Postoperative pain is a dynamic process. The recent development of acute pain trajectories may afford a more precise approach to measurement of postoperative pain than conventional evaluation and allow identification of abnormal pain resolution [5]. Using this method, Morze et al. [16] shaped the evolution of pain from week to week until 12 weeks after TKA and identified patients with a low preoperative pain score and those with a small reduction in their worst pain score by Week 4 as a group at risk for poor pain outcome. Another study, using similar pain trajectories, found that either higher postoperative pain score at Day 1 or worsening of pain scores during the first week predicted patients at risk for persistent pain after living donors for liver transplantation [2]. Our results support the utility of these pain trajectories as they may point out very early patients with a delayed pain resolution.

The nature of persistent pain is as important as its prevalence. One reason for this is that certain types of pain, such as neuropathic pain, will require specific treatment. Another is the possibility that a better understanding of the pathophysiologic mechanisms underlying persistent pain will contribute to designing preventative strategies. Chronic pain of neuropathic origin is associated with higher pain intensity and poorer quality of life than chronic nonneuropathic pain. Its prevalence among patients with persistent pain differs in various types of surgery and seems low; one study found that approximately 6% of patients will develop it after knee arthroplasty, often involving the infrapatellar branch of the saphenous nerve [8]. Our results, 11% at 3 months (DN4 questionnaire), are in agreement with others, with a frequency of 8.7% at 3 months and approximately 6% at 6 months (LANSS questionnaire) [4] and later (PainDETECT questionnaire) [22]. Although persistent neuropathic pain only concerns a small percentage of patients undergoing arthroplasty, it can cause severe pain that is often difficult to alleviate. We here noted that 67% of our patients with neuropathic pain were taking analgesics 3 months after surgery while their pain was poorly relieved (40% analgesic effectiveness).
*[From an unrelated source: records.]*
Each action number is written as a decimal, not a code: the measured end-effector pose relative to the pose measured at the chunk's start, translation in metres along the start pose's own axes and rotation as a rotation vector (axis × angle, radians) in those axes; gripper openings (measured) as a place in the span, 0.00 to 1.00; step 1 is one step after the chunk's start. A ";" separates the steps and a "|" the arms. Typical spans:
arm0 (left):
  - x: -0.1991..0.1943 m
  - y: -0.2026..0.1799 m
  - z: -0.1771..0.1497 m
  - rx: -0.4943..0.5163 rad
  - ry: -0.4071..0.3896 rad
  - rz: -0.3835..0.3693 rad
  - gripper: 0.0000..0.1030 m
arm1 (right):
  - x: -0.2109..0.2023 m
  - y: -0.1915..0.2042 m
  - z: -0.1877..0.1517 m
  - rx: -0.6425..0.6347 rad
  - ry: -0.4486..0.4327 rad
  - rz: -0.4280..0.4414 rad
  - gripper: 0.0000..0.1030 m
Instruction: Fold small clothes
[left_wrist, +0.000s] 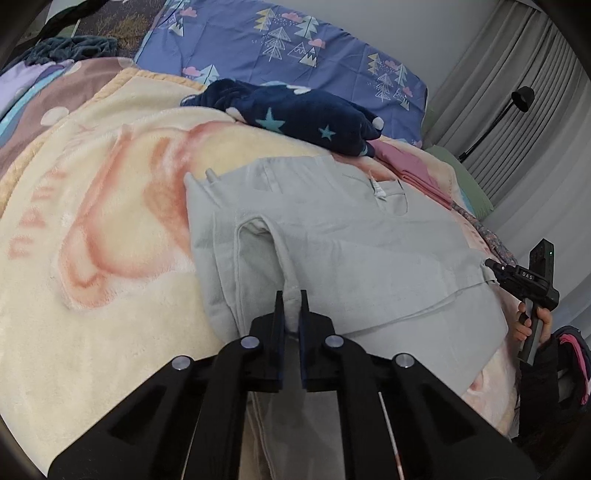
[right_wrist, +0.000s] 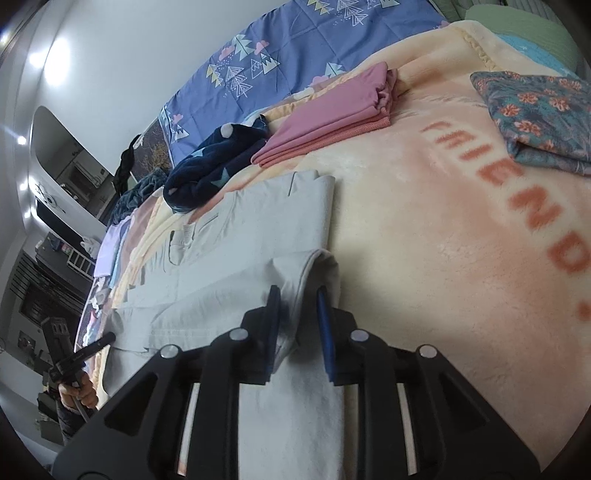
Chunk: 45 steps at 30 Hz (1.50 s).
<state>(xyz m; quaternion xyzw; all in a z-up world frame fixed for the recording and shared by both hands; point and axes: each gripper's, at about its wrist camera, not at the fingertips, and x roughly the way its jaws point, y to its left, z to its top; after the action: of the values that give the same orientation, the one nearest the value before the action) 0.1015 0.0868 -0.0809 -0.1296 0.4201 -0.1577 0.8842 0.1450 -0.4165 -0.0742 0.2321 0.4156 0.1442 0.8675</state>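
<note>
On my feeds the pale grey cotton shorts (left_wrist: 332, 236) lie flat on the cream and peach fleece blanket (left_wrist: 110, 229) covering the bed, waistband away from me, a white tag showing inside. My left claw (left_wrist: 292, 314) is clamped on a raised fold of the hem. My right claw (right_wrist: 297, 314) stands apart, cloth bunched between its fingers, the pads not pressing it. Past the shorts sits a navy star-print fleece garment (left_wrist: 295, 118) and a folded pink cloth (right_wrist: 332, 114). The near edge of the shorts is hidden under both claws.
</note>
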 end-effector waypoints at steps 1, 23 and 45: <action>-0.004 -0.004 0.000 0.014 -0.011 -0.002 0.05 | -0.001 0.001 0.000 -0.007 0.002 -0.006 0.21; 0.039 0.037 0.094 -0.167 -0.064 0.108 0.15 | 0.051 -0.010 0.092 0.254 -0.066 -0.057 0.18; 0.069 0.063 0.089 -0.062 -0.037 0.138 0.39 | 0.126 0.039 0.114 -0.145 0.057 -0.100 0.34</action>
<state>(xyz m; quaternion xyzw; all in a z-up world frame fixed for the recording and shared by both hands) 0.2232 0.1262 -0.0970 -0.1305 0.4165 -0.0808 0.8961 0.3098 -0.3600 -0.0740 0.1437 0.4398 0.1371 0.8759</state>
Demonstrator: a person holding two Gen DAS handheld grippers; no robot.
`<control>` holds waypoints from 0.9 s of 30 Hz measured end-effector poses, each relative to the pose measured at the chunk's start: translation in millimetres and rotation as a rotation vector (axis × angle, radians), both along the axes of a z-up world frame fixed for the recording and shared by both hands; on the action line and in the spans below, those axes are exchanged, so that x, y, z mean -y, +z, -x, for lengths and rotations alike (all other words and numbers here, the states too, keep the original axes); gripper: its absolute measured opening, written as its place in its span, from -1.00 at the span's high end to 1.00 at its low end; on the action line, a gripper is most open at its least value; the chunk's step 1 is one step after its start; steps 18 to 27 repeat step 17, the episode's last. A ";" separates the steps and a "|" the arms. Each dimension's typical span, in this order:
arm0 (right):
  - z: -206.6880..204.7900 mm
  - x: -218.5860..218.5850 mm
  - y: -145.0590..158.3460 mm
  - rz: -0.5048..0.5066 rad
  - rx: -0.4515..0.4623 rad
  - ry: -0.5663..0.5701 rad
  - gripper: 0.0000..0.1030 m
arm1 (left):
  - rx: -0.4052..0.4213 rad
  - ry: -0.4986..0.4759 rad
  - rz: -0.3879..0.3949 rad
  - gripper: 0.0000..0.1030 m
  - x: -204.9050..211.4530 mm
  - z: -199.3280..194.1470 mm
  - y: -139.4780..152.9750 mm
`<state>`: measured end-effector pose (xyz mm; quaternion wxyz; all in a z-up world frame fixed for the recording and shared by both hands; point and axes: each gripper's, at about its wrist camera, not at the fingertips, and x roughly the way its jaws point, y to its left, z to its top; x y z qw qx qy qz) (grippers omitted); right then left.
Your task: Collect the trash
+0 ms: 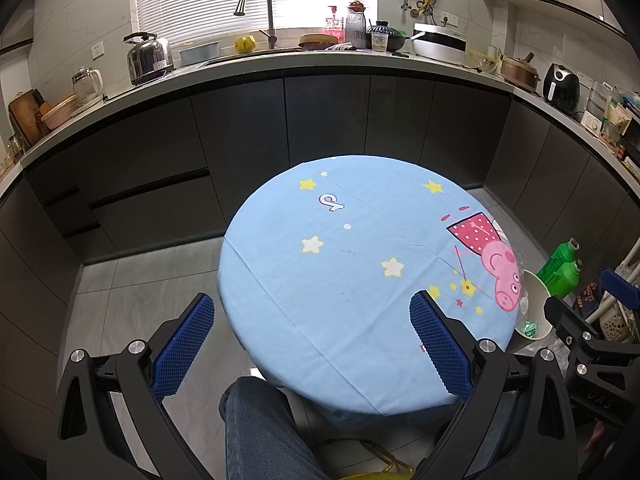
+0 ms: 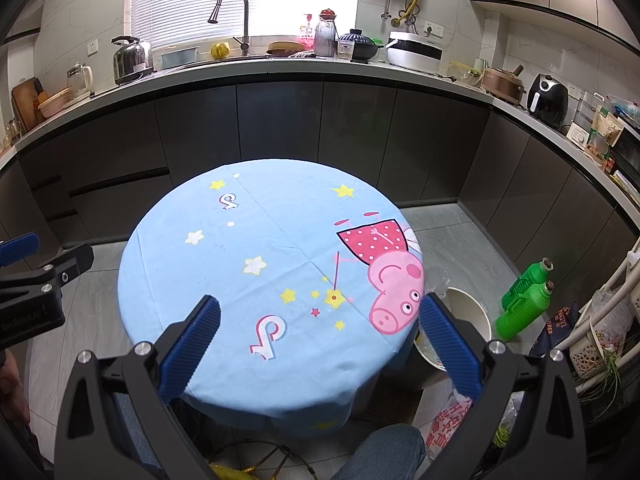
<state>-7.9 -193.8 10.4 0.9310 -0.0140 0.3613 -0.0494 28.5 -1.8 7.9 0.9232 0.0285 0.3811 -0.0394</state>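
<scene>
A round table with a light blue cartoon cloth (image 1: pixel 340 248) (image 2: pixel 256 264) fills the middle of both views, and nothing lies on its top. My left gripper (image 1: pixel 312 344) hovers open over the table's near left edge, nothing between its blue pads. My right gripper (image 2: pixel 320 344) hangs open over the near right edge, likewise empty. A cream waste bin (image 1: pixel 538 308) (image 2: pixel 474 312) stands on the floor right of the table, with a green crumpled wrapper (image 1: pixel 530 328) inside it. The right gripper's body (image 1: pixel 592 344) shows at the left wrist view's right edge.
Two green plastic bottles (image 1: pixel 562 268) (image 2: pixel 524 300) stand on the floor beyond the bin. Bags and a basket (image 2: pixel 592 344) crowd the right side. Dark cabinets (image 1: pixel 280 128) and a cluttered counter ring the room. A person's jeans-clad knee (image 1: pixel 260 432) is under the table's near edge.
</scene>
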 end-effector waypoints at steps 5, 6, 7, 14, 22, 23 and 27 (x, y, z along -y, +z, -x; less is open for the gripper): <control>-0.1 -0.2 -0.5 -0.001 -0.001 0.000 -0.93 | 0.002 0.000 -0.004 -0.84 -0.5 0.3 -1.0; -0.1 -0.1 -0.5 -0.001 -0.001 0.001 -0.93 | 0.003 0.000 -0.004 -0.84 -0.4 0.3 -1.2; 0.0 -0.3 -0.3 0.000 -0.001 0.001 -0.93 | 0.003 -0.001 -0.003 -0.84 -0.5 0.5 -1.6; 0.0 -0.3 -0.2 0.000 -0.002 0.000 -0.93 | 0.004 0.000 -0.001 -0.84 -1.3 0.3 -2.2; -0.1 0.0 -0.7 -0.001 -0.002 0.002 -0.93 | 0.005 -0.001 -0.002 -0.84 -1.1 0.6 -2.3; -0.1 0.0 -0.7 -0.001 -0.002 0.002 -0.93 | 0.005 -0.001 -0.002 -0.84 -1.1 0.6 -2.3; -0.1 0.0 -0.7 -0.001 -0.002 0.002 -0.93 | 0.005 -0.001 -0.002 -0.84 -1.1 0.6 -2.3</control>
Although data remain scarce, some studies have shown that neuropathic pain can be detected very early after surgery [9, 15, 18]. In one of those studies, Martinez et al. [15] demonstrated the predictive value of a positive DN4 score at 48 hours for the development of neuropathic pain after iliac crest bone harvest. Identification of patients at risk soon after surgery would permit more aggressive and earlier secondary prevention. To date, few clinical studies have been able to show a preventative effect on the development of persistent pain after knee arthroplasty, except for the administration of pregabalin 14 days after TKA [4]. One could hypothesize that pregabalin, which is used as first-line treatment in neuropathic pain, has targeted some high-risk patients.

In conclusion, we found that neuropathic pain after knee arthroplasty only concerns a small percentage of patients, but those patients report more pain that badly interferes with their daily quality of life. Our results suggest that patients who will experience persistent pain with a neuropathic component may be identifiable early in the postoperative period using pain trajectories and adequate questionnaires. These findings need to be confirmed at longer term to ascertain the validity of these tools. Future directions of research should focus on such early identification of high-risk patients to develop preventative strategies.